El segundo nivel corresponde a las bicicletas. La bicicleta es el medio de transporte más eficiente en distancias de hasta diez kilómetros, tiene la capacidad de reducir el impacto ambiental de los vehículos motorizados, y de revertir los efectos del sedentarismo sin necesidad de actividad física extra. Los ciclistas, al igual que los peatones, son usuarios vulnerables. Sin embargo, en nuestra ciudad no existe infraestructura adecuada y segura para la circulación de bicicletas.

En el siguiente nivel aparece el transporte público. Su impacto ambiental es mayor que el de las formas de movilidad activa, pero debe calcularse considerando el volumen de personas que transporta y el espacio que ocupa. En Mar del Plata, según datos recientes, el colectivo es la forma de movilidad más utilizada en viajes de más de 500 metros. Sin embargo, no tiene carriles exclusivos, y los recorridos responden a las necesidades de una ciudad que ya no es. El cuarto nivel de la pirámide corresponde al transporte de cargas, que es fundamental para la actividad económica. En este caso la infraestructura debe ser acompañada de una cuidadosa planificación logística que combine transporte pesado y liviano. Mar del Plata tiene muchas deudas con este aspecto del sistema de transporte.

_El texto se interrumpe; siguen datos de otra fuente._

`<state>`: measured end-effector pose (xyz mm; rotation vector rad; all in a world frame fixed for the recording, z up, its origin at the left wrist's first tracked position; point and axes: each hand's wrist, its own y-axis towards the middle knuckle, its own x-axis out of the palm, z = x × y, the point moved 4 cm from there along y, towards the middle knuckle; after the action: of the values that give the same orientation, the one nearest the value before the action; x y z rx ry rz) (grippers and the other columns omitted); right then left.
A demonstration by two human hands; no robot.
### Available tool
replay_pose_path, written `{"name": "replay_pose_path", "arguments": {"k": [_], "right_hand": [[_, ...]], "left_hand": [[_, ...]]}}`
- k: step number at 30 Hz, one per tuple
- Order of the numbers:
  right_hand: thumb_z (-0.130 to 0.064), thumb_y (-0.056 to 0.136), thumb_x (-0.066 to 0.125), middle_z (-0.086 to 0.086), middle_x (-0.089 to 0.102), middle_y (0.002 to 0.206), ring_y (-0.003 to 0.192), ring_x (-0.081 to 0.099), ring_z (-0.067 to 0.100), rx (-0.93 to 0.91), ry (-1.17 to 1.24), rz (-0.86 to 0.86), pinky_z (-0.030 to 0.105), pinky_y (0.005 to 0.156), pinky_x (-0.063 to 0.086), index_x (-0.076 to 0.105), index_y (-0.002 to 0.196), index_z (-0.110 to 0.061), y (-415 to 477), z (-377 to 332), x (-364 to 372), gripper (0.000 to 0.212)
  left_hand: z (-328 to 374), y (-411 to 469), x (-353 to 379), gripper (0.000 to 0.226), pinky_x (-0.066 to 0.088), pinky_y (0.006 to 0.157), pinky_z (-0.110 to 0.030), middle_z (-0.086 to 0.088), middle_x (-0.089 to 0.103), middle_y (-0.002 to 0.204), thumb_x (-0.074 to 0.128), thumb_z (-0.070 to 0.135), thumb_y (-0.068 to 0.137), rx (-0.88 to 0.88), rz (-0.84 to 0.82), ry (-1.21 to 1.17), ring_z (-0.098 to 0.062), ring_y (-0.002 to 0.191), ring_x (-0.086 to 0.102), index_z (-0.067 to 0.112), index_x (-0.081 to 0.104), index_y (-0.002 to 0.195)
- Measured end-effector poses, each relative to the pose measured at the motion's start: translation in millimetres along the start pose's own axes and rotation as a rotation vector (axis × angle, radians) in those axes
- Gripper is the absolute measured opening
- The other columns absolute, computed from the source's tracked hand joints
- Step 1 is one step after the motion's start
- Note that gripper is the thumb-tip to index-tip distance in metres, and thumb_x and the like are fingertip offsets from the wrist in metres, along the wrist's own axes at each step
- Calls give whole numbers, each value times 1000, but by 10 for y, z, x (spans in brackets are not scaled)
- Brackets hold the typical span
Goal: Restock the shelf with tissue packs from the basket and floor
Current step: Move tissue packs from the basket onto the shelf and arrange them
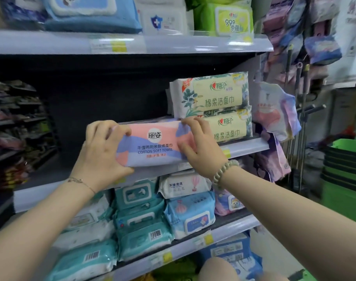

Finalmente, el último de los niveles en un sistema que priorice la movilidad sostenible corresponde al automóvil. En Mar del Plata, menos del 40% de las personas lo utilizan como su principal medio de viaje, sin embargo, es la fuente principal de contaminación del aire, y el origen de la mayor polución sonora. Los dos últimos factores afectan negativamente la salud. Se suma a ello el uso excesivo del espacio público, su baja eficiencia y la carga de enfermedad asociada a la siniestralidad vial. Aunque esta información está cada vez más diseminada, Mar del Plata tiene un sistema de movilidad que sigue priorizando al automóvil particular por encima de otros medios de transporte. La pirámide invertida de la movilidad es un recurso simple para guiar las políticas públicas de transporte y movilidad, y una orientación para las personas a la hora de decidir como realizar sus viajes cotidianos. El futuro depende de nuestras decisiones en el presente.